## What to produce:
The answer must be the full listing, word for word, with no pictures in it.

__________________________________________________

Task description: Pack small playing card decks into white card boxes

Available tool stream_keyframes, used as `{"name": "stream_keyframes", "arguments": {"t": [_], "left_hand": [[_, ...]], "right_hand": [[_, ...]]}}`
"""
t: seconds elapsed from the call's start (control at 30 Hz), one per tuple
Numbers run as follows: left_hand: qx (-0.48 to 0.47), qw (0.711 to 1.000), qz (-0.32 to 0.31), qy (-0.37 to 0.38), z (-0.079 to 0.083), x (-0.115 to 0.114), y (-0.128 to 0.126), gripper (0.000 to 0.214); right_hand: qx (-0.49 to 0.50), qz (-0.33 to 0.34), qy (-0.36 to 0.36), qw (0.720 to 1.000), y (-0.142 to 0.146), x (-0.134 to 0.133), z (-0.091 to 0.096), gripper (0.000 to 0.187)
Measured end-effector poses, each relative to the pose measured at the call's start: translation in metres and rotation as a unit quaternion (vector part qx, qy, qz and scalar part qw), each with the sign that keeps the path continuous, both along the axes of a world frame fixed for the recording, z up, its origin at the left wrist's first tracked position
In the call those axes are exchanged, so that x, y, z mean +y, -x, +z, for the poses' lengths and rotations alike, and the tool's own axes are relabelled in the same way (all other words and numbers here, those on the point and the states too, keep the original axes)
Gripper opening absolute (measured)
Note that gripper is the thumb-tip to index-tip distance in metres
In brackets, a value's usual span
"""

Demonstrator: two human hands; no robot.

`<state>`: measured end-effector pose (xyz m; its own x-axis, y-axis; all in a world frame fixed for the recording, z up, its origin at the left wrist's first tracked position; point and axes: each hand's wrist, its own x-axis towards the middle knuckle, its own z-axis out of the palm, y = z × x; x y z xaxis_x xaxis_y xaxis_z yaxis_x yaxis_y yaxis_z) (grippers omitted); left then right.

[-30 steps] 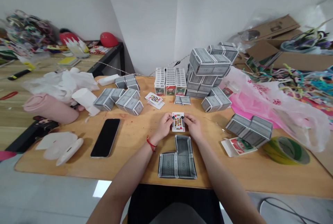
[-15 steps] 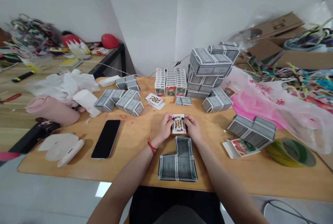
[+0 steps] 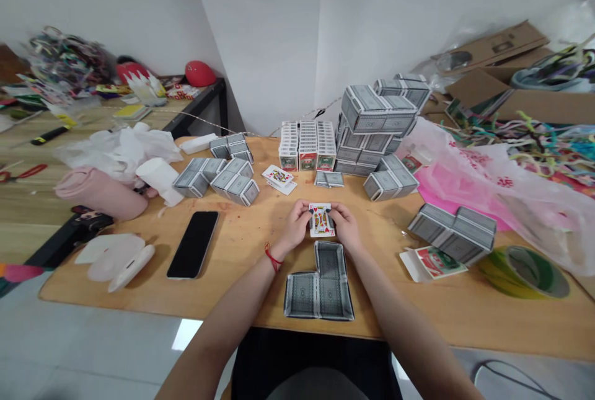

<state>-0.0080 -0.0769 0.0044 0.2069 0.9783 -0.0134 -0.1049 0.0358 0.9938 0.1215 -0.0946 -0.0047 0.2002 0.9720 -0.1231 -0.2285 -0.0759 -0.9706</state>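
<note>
Wooden tabletop, king card in the grip of both hands, fingertips behind invisible.

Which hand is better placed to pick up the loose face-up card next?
Probably the left hand: it is nearer the loose card; the right hand is farther, across the king card both hold.

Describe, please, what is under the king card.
The left hand and right hand hold the king card at its sides, fingers seeming to curl behind. The table shows around them. The card's underside and whatever it covers cannot be seen.
</note>
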Motion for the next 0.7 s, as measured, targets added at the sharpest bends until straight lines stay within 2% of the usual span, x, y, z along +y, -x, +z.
{"name": "stream_keyframes", "arguments": {"t": [0.17, 0.3, 0.47, 0.57, 0.7], "left_hand": [[0.003, 1.0, 0.004, -0.013, 0.0009, -0.0038, -0.0023, 0.01], [0.002, 1.0, 0.011, -0.009, 0.0, -0.0058, -0.0051, 0.011], [0.001, 0.999, 0.027, 0.039, 0.0002, -0.0036, -0.0063, 0.01], [-0.004, 0.998, 0.021, 0.055, 0.0014, -0.0025, -0.0052, 0.009], [0.008, 0.999, 0.032, 0.033, 0.003, -0.0044, -0.0043, 0.006]], "right_hand": [[-0.002, -0.003, 0.0, 1.0, 0.0, 0.0, 0.0, 0.017], [-0.012, -0.039, 0.0, 0.999, 0.0003, 0.0, -0.0019, 0.011], [-0.026, -0.05, -0.008, 0.998, 0.0016, 0.0007, -0.0041, 0.01], [-0.029, -0.03, -0.008, 0.999, 0.002, 0.0018, -0.0045, 0.013], [-0.012, 0.024, 0.015, 1.0, 0.002, 0.002, -0.004, 0.019]]}}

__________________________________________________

## Answer to this exercise:
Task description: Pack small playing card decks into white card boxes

Available tool stream_keyframes, used as `{"name": "stream_keyframes", "arguments": {"t": [_], "left_hand": [[_, ...]], "right_hand": [[_, ...]]}}`
"""
t: seconds elapsed from the call's start (control at 30 Hz), one per tuple
Numbers run as follows: left_hand: qx (-0.48 to 0.47), qw (0.711 to 1.000), qz (-0.32 to 0.31), qy (-0.37 to 0.38), z (-0.079 to 0.083), x (-0.115 to 0.114), y (-0.128 to 0.126), gripper (0.000 to 0.214); right_hand: qx (-0.49 to 0.50), qz (-0.33 to 0.34), qy (-0.36 to 0.36), qw (0.720 to 1.000), y (-0.142 to 0.146), x (-0.134 to 0.133), z (-0.091 to 0.096), gripper (0.000 to 0.187)
Measured end-effector poses, each relative to the pose measured at the call's start: translation in metres and rotation as a unit quaternion (vector part qx, qy, qz and scalar part qw), each with the sign that keeps the path continuous, both along the axes of a world frame fixed for the recording, z up, its origin at the left wrist's first tracked position
In the call those axes are exchanged, so that x, y, z mean +y, -x, +z, for the poses' lengths and rotations alike, and the tool's own axes are relabelled in the same way (all other words and numbers here, those on the point and the states too, keep the original axes)
Gripper opening absolute (measured)
Note that gripper is the thumb-tip to index-tip distance in metres
In brackets, a value's usual span
"""

Demonstrator: two human hands; no robot.

`<state>`: measured end-effector pose (xyz m; its own x-axis, y-axis; all in a world frame fixed for the recording, z up, its origin at the left wrist's first tracked position; point and axes: each hand's wrist, its own x-axis towards the middle knuckle, its own z-axis out of the palm, y = z × x; x y z xaxis_x xaxis_y xaxis_z yaxis_x yaxis_y yaxis_z) (grippers omitted); left then right.

[-30 steps] 
[-15 steps] 
[+0 steps] 

<state>-0.0080 -0.0769 0.0044 0.2069 0.9783 -0.0134 -0.1049 0.0358 0.9938 0.1215 -0.0946 -0.0047 0.2002 0.9720 -0.1231 -0.2285 -0.0759 -0.9706</state>
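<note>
Wooden tabletop, king card in the grip of both hands, fingertips behind invisible.

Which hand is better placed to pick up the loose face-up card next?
Probably the left hand: it is nearer the loose card; the right hand is farther, across the king card both hold.

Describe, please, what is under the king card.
The left hand and right hand hold the king card at its sides, fingers seeming to curl behind. The table shows around them. The card's underside and whatever it covers cannot be seen.
</note>
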Motion for the next 0.7 s, as measured, targets added at the sharpest bends until straight lines stay within 2% of the usual span, x, y, z along +y, -x, +z.
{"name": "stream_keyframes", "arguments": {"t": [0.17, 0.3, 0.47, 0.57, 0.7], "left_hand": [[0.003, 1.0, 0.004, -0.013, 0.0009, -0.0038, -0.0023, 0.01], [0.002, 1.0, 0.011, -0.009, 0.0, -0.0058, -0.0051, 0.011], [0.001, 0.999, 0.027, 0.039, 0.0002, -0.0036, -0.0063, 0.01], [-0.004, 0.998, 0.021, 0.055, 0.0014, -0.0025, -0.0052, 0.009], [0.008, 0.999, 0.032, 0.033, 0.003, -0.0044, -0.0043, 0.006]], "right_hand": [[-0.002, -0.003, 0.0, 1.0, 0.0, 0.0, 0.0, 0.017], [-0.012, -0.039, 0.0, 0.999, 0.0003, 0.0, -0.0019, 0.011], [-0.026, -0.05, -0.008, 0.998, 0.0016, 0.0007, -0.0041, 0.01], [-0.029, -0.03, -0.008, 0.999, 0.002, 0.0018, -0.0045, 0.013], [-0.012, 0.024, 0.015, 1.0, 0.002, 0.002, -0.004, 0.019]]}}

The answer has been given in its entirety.